Revenues up 7.7% to £115.4 million on strong overseas sales despite higher input costs
Sausage skin maker Devro has reported strong first-half results despite further rises in input costs.
The Moodiesburn-based company has reported a 7.7 per cent rise in revenues to £115.4 million for the six months to June 30.
Overall sales rose on the back of Devro's 'Select' higher margin collagen casing range in the Asia/Pacific region, particularly in Japan, where the demand has been strong.
Sales to Germany and Eastern European countries also rose in the first-half.
Edibile collagen sales in in the Americas are also reported to have “increased considerably”, particularly in Latin American markets.

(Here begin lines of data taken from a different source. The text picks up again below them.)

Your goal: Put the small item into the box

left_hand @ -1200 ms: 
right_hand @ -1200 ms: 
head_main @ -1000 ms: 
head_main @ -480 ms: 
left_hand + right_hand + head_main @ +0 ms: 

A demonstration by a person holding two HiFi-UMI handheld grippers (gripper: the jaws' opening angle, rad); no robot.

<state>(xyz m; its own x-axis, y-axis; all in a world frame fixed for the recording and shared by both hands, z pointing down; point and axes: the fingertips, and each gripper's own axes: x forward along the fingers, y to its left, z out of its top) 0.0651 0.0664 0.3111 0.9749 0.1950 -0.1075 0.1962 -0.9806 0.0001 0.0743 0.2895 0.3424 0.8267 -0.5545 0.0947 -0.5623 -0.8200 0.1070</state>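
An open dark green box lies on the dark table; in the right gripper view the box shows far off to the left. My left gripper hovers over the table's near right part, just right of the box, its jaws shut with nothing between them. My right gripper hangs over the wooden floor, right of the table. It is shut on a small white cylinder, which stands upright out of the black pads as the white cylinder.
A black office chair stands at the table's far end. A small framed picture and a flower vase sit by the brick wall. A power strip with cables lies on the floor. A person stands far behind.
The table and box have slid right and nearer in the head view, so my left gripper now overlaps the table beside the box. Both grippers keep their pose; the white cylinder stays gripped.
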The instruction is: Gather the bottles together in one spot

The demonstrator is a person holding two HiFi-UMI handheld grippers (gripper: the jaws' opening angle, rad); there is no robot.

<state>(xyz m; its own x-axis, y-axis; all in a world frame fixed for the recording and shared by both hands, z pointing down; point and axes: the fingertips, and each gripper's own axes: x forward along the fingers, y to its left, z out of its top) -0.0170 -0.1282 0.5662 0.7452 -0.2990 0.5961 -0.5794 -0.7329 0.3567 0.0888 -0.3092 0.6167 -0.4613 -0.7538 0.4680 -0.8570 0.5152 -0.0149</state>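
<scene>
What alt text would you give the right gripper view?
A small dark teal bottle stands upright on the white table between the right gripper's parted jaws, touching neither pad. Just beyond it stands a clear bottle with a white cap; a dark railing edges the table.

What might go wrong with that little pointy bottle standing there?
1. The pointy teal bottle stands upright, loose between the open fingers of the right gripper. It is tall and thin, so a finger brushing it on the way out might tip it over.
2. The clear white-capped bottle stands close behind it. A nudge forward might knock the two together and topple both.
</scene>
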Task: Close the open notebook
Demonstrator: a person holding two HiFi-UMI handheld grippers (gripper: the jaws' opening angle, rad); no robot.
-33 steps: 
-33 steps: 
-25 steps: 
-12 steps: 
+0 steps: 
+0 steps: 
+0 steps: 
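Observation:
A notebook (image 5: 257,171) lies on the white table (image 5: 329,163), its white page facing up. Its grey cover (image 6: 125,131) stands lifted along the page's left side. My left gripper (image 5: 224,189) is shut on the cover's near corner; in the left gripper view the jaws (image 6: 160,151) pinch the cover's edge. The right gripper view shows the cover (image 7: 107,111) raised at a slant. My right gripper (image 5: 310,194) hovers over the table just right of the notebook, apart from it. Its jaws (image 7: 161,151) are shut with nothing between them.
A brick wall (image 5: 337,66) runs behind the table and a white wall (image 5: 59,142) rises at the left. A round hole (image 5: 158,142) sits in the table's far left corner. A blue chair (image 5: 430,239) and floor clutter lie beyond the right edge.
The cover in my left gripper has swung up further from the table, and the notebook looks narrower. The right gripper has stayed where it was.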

But sales volumes in the UK and Ireland fell in the first half as a “small number of product lines” moved back to hog gut casing.
Devro said strong overseas demand saw first-half operating profits rise by 6.5 per cent to £20.7 million and pre-tax profits rose by 5.7 per cent to £20.2 million, though £1.5 million of those gains came from “manufacturing efficiencies”.
However, on a year-on year basis, per-tax profits flat lined, though compared with a 19 per cent rise in first-half profits reported at the same point last year.
Net debt also rose more than 30 per cent in the first half to £31.4 million, though Devro said this was down to a wider investment programme which has seem improvements to the production process offset higher input costs.
Last year Devro invested £15 million upgrading the production line at its Bellshill factory.
In a market announcement today, Devro said its board has approved a further £35 million of investment for the 2012 year to increase capacity, with £10.2 million having already been spent in the first half of the year.
Devro is adding additional capacity at its plant in the Czech Republic, which it said should begin to reap rewards in late 2013.
Chairman Steve Hannam said: ““Sales have increased across a wide range of markets and the good momentum from the second half of 2011 has continued into 2012.
“The outlook for the remainder of the year is for continued volume growth particularly of sales of
differentiated products such as Select, supported by further manufacturing improvements arising from our capital programme.
“We remain on track to meet the Board’s expectations for the full year.”